■ Problem
Repeat the entries below exactly, pictures excluded.

■ Dataset entries
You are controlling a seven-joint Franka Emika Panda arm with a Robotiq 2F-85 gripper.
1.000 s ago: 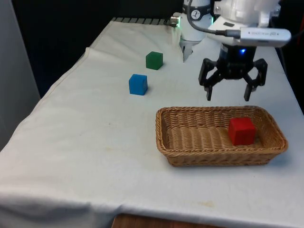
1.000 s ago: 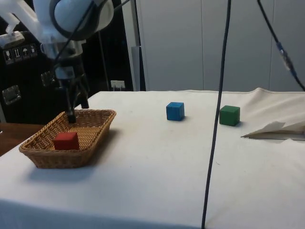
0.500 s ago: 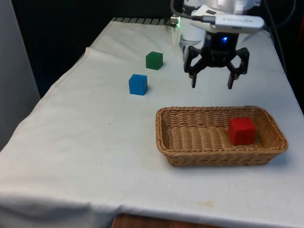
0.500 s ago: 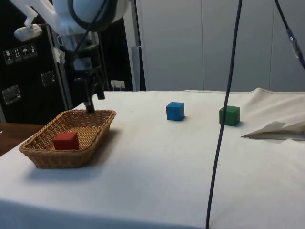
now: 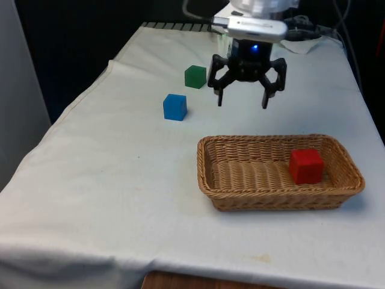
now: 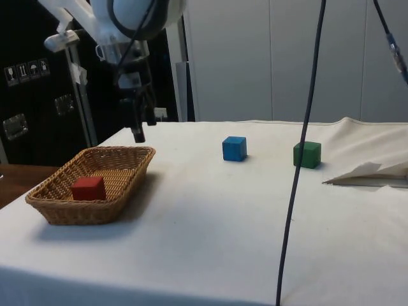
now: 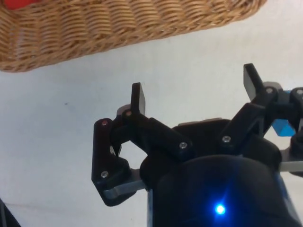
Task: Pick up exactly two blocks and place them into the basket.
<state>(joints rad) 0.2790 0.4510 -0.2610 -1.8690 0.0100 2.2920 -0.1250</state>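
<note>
One red block (image 5: pixel 306 165) sits inside the wicker basket (image 5: pixel 264 195), near the end on the front view's right. So one of the two blocks looks done. One more block is left to go in.

The black gripper (image 5: pixel 242 101) hangs in the air above the white cloth (image 5: pixel 108 180), past the far side of the basket. Its two fingers (image 7: pixel 138 98) are spread wide apart and there is nothing between them. It is not touching anything.

Two blocks sit on the cloth. The blue block (image 5: pixel 175 106) is out toward the front view's left, well apart from the basket. The green block (image 5: pixel 195 76) is a bit farther back, near the blue one but not touching it. Both sit flat with room all around them.

In the side view the gripper (image 6: pixel 137 134) is up above the table, between the basket (image 6: pixel 95 213) and the blue block (image 6: pixel 234 148). The green block (image 6: pixel 307 154) is farther along.

I think the next job is to go to one of these two blocks, likely the blue one since it is closer, grab it, and drop it in the basket. After that the task should be finished, and the last block should be left on the table.
</note>
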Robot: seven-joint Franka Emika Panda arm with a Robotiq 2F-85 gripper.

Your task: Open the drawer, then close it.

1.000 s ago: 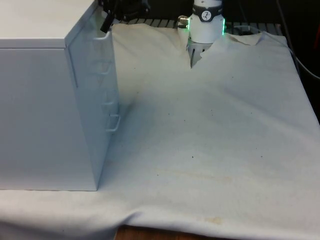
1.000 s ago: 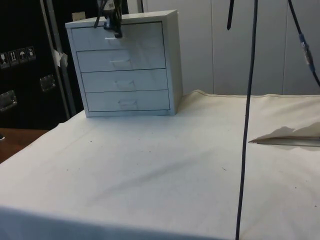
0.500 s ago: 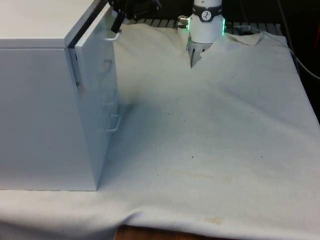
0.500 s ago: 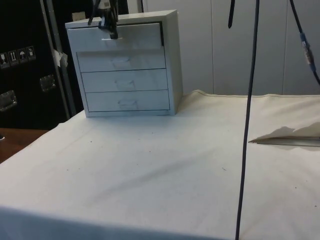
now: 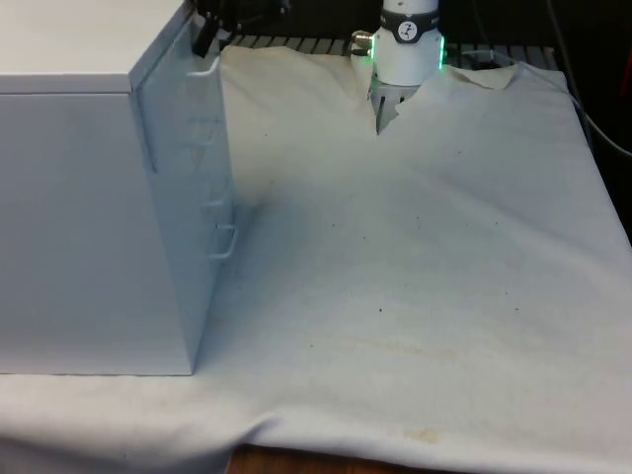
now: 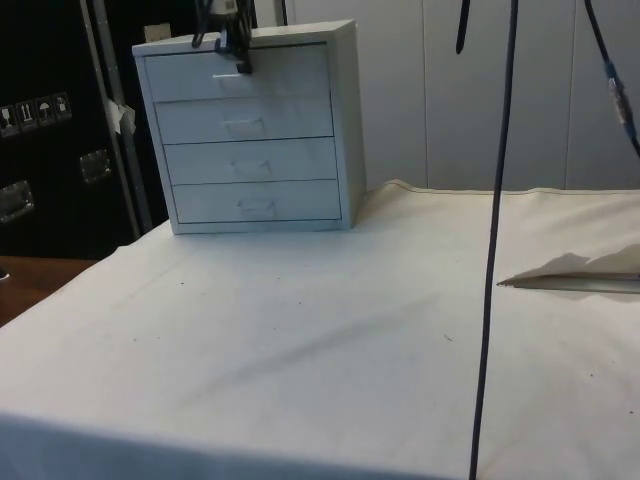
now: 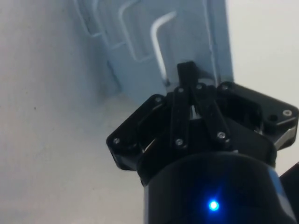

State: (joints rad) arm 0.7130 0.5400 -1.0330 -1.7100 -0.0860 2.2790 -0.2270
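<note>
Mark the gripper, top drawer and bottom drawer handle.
gripper (image 6: 240,62): side view, at its fingertips.
top drawer (image 6: 285,75): side view, bare front panel.
bottom drawer handle (image 6: 257,206): side view, middle of the bar.

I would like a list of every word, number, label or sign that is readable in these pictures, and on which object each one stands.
Chest of drawers: no text or label on its fronts.
White cloth: no text.
Small signs on the dark cabinet at the side view's left: pictograms, too small to read.
Pale tag behind the chest's top: too blurred to read.
Gripper: no readable marking.
</note>
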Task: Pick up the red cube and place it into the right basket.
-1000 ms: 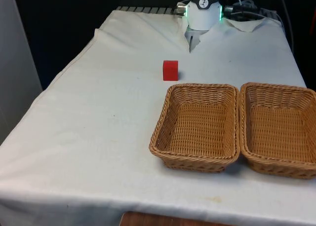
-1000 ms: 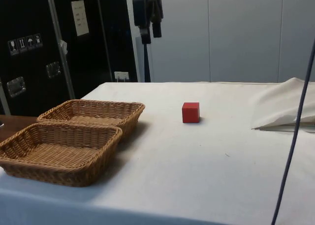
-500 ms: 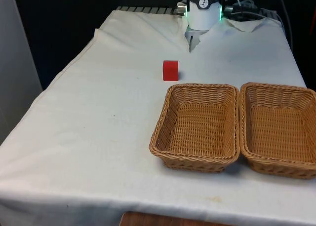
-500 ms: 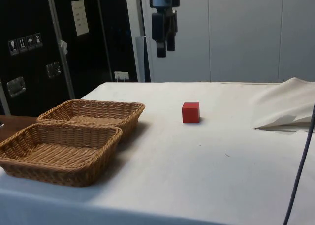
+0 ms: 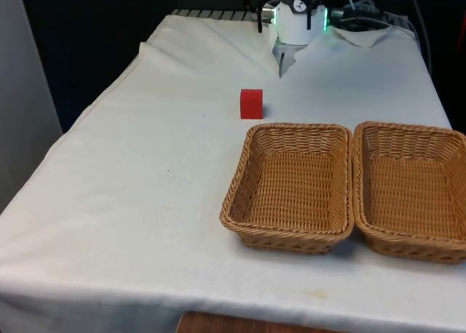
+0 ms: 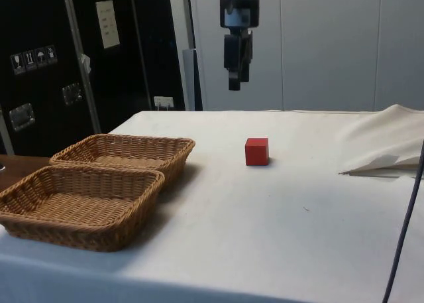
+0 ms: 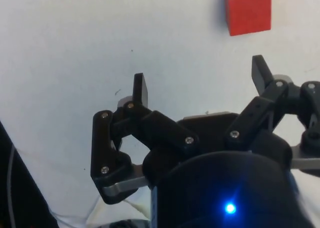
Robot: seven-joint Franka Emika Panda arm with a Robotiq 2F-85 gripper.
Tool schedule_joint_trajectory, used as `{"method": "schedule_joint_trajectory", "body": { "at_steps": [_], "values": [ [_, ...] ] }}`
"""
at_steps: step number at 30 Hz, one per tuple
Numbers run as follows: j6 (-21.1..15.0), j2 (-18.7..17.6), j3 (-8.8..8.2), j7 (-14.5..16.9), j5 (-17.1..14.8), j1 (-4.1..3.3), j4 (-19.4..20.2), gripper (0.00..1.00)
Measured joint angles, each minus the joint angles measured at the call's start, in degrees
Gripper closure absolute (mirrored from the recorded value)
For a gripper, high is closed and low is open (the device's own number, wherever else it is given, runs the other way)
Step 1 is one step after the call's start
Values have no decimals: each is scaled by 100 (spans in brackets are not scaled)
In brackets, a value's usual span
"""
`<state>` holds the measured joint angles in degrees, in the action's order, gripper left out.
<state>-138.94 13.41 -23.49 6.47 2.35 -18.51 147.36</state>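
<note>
The red cube (image 5: 251,103) rests on the white cloth, just beyond the far left corner of the left basket (image 5: 251,152). The right basket (image 5: 408,128) sits beside the left one, and in the side view it is the nearer of the two (image 6: 73,233). In the side view my gripper (image 6: 234,84) hangs high over the table, pointing down, above the cube (image 6: 256,151) and slightly to the basket side of it. In the wrist view the gripper (image 7: 200,81) is open with nothing between its fingers, and the cube (image 7: 247,8) lies on the cloth ahead of one fingertip (image 7: 260,71).
Both wicker baskets hold nothing. A raised fold of cloth (image 6: 387,147) lies towards the robot's end of the table. A dark cable (image 6: 401,223) hangs across the side view's right edge.
The gripper has travelled from over the baskets' side towards the cube and come lower. The cube and baskets have not moved.
</note>
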Motion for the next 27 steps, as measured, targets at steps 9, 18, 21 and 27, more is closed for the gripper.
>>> {"method": "schedule_joint_trajectory", "body": {
  "at_steps": [9,18,21,27],
  "values": [
    [-281,-172,-321,327,-6,0,201,0],
    [-584,-447,-418,395,-6,0,327,0],
    [-773,-625,-430,395,-6,6,378,0],
    [-1043,-894,-430,395,-6,11,435,0]
  ]
}}
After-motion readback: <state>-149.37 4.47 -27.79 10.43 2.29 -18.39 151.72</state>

■ Response to this exercise
You are controlling a seven-joint Franka Emika Panda arm with a Robotiq 2F-85 gripper.
1.000 s ago: 
1.000 s ago: 
0.500 s ago: 
0.500 s ago: 
now: 
now: 
now: 
Task: Pick up exactly two blocks and place them into the basket.
<state>(joints rad) 0.2790 0.4510 -0.2610 -1.8690 0.0100 2.2920 -0.1250</state>
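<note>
One red block (image 5: pixel 306 165) sits inside the wicker basket (image 5: pixel 264 195), near the end on the front view's right. So one of the two blocks looks done. One more block is left to go in.

The black gripper (image 5: pixel 242 101) hangs in the air above the white cloth (image 5: pixel 108 180), past the far side of the basket. Its two fingers (image 7: pixel 138 98) are spread wide apart and there is nothing between them. It is not touching anything.

Two blocks sit on the cloth. The blue block (image 5: pixel 175 106) is out toward the front view's left, well apart from the basket. The green block (image 5: pixel 195 76) is a bit farther back, near the blue one but not touching it. Both sit flat with room all around them.

In the side view the gripper (image 6: pixel 137 134) is up above the table, between the basket (image 6: pixel 95 213) and the blue block (image 6: pixel 234 148). The green block (image 6: pixel 307 154) is farther along.

I think the next job is to go to one of these two blocks, likely the blue one since it is closer, grab it, and drop it in the basket. After that the task should be finished, and the last block should be left on the table.
</note>
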Robot: seven-joint Franka Emika Panda arm with a Robotiq 2F-85 gripper.

Your task: Open the drawer, then close it.

1.000 s ago: 
1.000 s ago: 
0.500 s ago: 
0.500 s ago: 
now: 
now: 
now: 

State: (joints rad) arm 0.7130 0.5400 -1.0330 -1.7100 -0.0860 2.2790 -0.2270
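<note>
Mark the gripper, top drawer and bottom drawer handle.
gripper (image 6: 240,62): side view, at its fingertips.
top drawer (image 6: 285,75): side view, bare front panel.
bottom drawer handle (image 6: 257,206): side view, middle of the bar.

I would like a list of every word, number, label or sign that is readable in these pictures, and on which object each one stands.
Chest of drawers: no text or label on its fronts.
White cloth: no text.
Small signs on the dark cabinet at the side view's left: pictograms, too small to read.
Pale tag behind the chest's top: too blurred to read.
Gripper: no readable marking.
</note>
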Task: Pick up the red cube and place it into the right basket.
-1000 ms: 
-1000 ms: 
-500 ms: 
-500 ms: 
+0 ms: 
+0 ms: 
+0 ms: 
Robot: seven-joint Franka Emika Panda arm with a Robotiq 2F-85 gripper.
Tool schedule_joint_trajectory, used as `{"method": "schedule_joint_trajectory", "body": { "at_steps": [_], "values": [ [_, ...] ] }}`
"""
at_steps: step number at 30 Hz, one per tuple
Numbers run as follows: j6 (-21.1..15.0), j2 (-18.7..17.6), j3 (-8.8..8.2), j7 (-14.5..16.9), j5 (-17.1..14.8), j1 (-4.1..3.3), j4 (-19.4..20.2), gripper (0.00..1.00)
Measured joint angles, each minus the joint angles measured at the call's start, in degrees
Gripper closure absolute (mirrored from the recorded value)
For a gripper, high is closed and low is open (the device's own number, wherever else it is given, runs the other way)
Step 1 is one step after the call's start
Values have no decimals: each is scaled by 100 (spans in brackets are not scaled)
In brackets, a value's usual span
"""
`<state>` holds the measured joint angles in degrees, in the action's order, gripper left out.
<state>-138.94 13.41 -23.49 6.47 2.35 -18.51 147.36</state>
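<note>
The red cube (image 5: 251,103) rests on the white cloth, just beyond the far left corner of the left basket (image 5: 251,152). The right basket (image 5: 408,128) sits beside the left one, and in the side view it is the nearer of the two (image 6: 73,233). In the side view my gripper (image 6: 234,84) hangs high over the table, pointing down, above the cube (image 6: 256,151) and slightly to the basket side of it. In the wrist view the gripper (image 7: 200,81) is open with nothing between its fingers, and the cube (image 7: 247,8) lies on the cloth ahead of one fingertip (image 7: 260,71).
Both wicker baskets hold nothing. A raised fold of cloth (image 6: 387,147) lies towards the robot's end of the table. A dark cable (image 6: 401,223) hangs across the side view's right edge.
The gripper has travelled from over the baskets' side towards the cube and come lower. The cube and baskets have not moved.
</note>
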Motion for the next 27 steps, as measured, targets at steps 9, 18, 21 and 27, more is closed for the gripper.
>>> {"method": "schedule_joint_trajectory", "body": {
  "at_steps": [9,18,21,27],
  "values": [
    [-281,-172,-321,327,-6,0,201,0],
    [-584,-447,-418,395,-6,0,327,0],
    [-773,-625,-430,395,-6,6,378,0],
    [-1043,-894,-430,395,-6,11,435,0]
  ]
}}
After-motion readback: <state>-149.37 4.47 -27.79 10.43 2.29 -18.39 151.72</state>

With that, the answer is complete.